Kay Wheeler Moore

Welcome to my blog

Hello. . .

The Newfangled Country Gardener is for anyone who has a garden, would like to have a garden, or who simply enjoys eating the garden-fresh way. I don't claim to be an expert; in this blog I'm simply sharing some of the experiences my husband and I have in preparing food that is home-grown.

About the author

Kay Wheeler Moore is the author of a new cookbook, Way Back in the Country Garden, that features six generations of recipes that call for ingredients that are fresh from the garden. With home gardening surging in popularity as frugal people become more resourceful, this recipe collection and the stories that accompany it ideally will inspire others to cook the garden-fresh way and to preserve their own family food stories as well. The stories in this book center around the Three Red-Haired Miller Girls (Kay's mother and aunts) who grew up in Delta County, TX, with their own backyard garden so lavish that they felt as though they were royalty after their Mama wielded her kitchen magic on all that was homegrown. Introduced in Kay's previous book, Way Back in the Country, the lively Miller Girls again draw readers into their growing-up world, in which a stringent economic era--not unlike today's tight times--saw people turn to the earth to put food on the table for their loved ones. The rollicking yarns (all with recipes attached) have love, family, and faith as common denominators and show how food evocatively bonds us to our life experiences.

Monday, February 27, 2012

Fish? Check. Veggies? Check. Simple? Check again. Who could ask for more?

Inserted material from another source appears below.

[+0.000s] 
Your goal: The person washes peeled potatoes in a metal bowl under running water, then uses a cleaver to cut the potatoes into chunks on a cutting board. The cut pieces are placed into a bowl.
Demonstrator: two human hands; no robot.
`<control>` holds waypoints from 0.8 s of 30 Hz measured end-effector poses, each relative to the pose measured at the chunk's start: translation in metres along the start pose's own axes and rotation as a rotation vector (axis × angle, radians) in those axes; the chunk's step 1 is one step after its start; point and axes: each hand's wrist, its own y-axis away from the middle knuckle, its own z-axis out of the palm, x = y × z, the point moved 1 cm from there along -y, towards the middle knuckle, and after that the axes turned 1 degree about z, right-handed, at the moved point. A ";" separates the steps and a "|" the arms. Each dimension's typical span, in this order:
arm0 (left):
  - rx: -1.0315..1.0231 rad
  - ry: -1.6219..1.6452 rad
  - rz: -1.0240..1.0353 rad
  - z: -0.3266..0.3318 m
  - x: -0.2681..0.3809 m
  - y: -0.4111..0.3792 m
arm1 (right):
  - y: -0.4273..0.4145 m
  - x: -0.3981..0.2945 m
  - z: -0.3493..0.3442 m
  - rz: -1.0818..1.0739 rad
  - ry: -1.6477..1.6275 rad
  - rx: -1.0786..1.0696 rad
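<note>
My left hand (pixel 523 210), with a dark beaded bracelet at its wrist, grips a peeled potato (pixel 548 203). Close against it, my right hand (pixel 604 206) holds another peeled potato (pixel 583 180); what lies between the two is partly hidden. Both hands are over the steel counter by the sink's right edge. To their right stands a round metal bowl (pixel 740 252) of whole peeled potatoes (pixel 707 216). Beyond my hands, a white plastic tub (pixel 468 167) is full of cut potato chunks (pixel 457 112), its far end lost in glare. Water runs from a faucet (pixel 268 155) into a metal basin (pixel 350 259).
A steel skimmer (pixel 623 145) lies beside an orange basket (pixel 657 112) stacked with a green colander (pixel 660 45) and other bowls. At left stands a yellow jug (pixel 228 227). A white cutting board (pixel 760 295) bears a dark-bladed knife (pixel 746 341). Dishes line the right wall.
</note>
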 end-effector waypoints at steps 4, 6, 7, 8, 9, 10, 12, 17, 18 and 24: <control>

What a terrific meal-in-one—so great, in fact, that Hubby and I prepared it two different times, from scratch, within the same week: fish, asparagus, potatoes—all roasted in the oven until the veggies are slightly crunchy and the salmon flakes tender.

I zeroed in on this recipe for Oven-Roasted Salmon, Asparagus, and New Potatoes for two reasons. One, I’m still having fun using my supply of fresh lemons that I toted home from the West. Two, one of those uncomfortable necessities—the annual physical exam—looms on my schedule in the days ahead. No concerns anticipated; I look forward to a good report, but fish fish fish and more fish usually makes for a happy cholesterol level in the labwork. I’m for that.

In this dish, from simplyrecipes.com, the diced-up potatoes, which have been coated with a little olive oil and salt (or salt substitute), go in the oven first to start the browning process. After 20 minutes the seasoned, sliced asparagus is stirred into the olive oil and coated. With the veggies pushed to the side, the fish is placed in the pan to cook right alongside the veggies. As soon as it’s cooked through and the potatoes for sure are done, out emerges the finished meal.

In this process the veggies become a little crisp and a tad crunchy. That texture adds to the enjoyment. I can’t tell you how easy all this is and how virtuous you feel after you consume it.
Best of all, clean-up is instantaneous, with only one pan to fuss over. You’re outta the kitchen in a hurry!

Oven-Roasted Salmon, Asparagus, and New Potatoes

1 pound small new potatoes, scrubbed clean and halved
2 tablespoons olive oil
1/2 pound medium asparagus, trimmed and sliced on the diagonal, in 1-inch-long pieces
1 tablespoon chopped fresh dill (I had fresh parsley on hand, so I subbed that)
1 strip of lemon zest
1 small garlic clove, coarsely chopped
1/2 teaspoon salt (or salt substitute)
fresh ground pepper
2 (8- to 10-ounce) salmon fillets or steaks cut about 1-inch thick
1 lemon, cut into large wedges (plus I squeezed some extra fresh lemon juice over all, especially onto the fish)

Preheat oven to 400 degrees. In a large, shallow baking dish (not glass) coat the potatoes with olive oil and salt. Arrange the potatoes, cut-side down, in the baking dish; roast for 10 to 12 minutes until the potatoes begin to brown on the bottom. Turn the potatoes over; roast another 10 minutes until they are browned on top. Remove the baking dish from the oil. In a medium bowl toss the asparagus with the chopped dill, lemon zest, garlic, salt, and a little olive oil. Add the asparagus mixture to the potatoes; stir to combine. Push the veggies to the side of the baking dish to make room for the salmon. Sprinkle salt (or salt substitute) onto the salmon; return the baking dish to the oven. Roast the salmon and veggies for 10 minutes or until the fish is just cooked through. Makes 4 servings.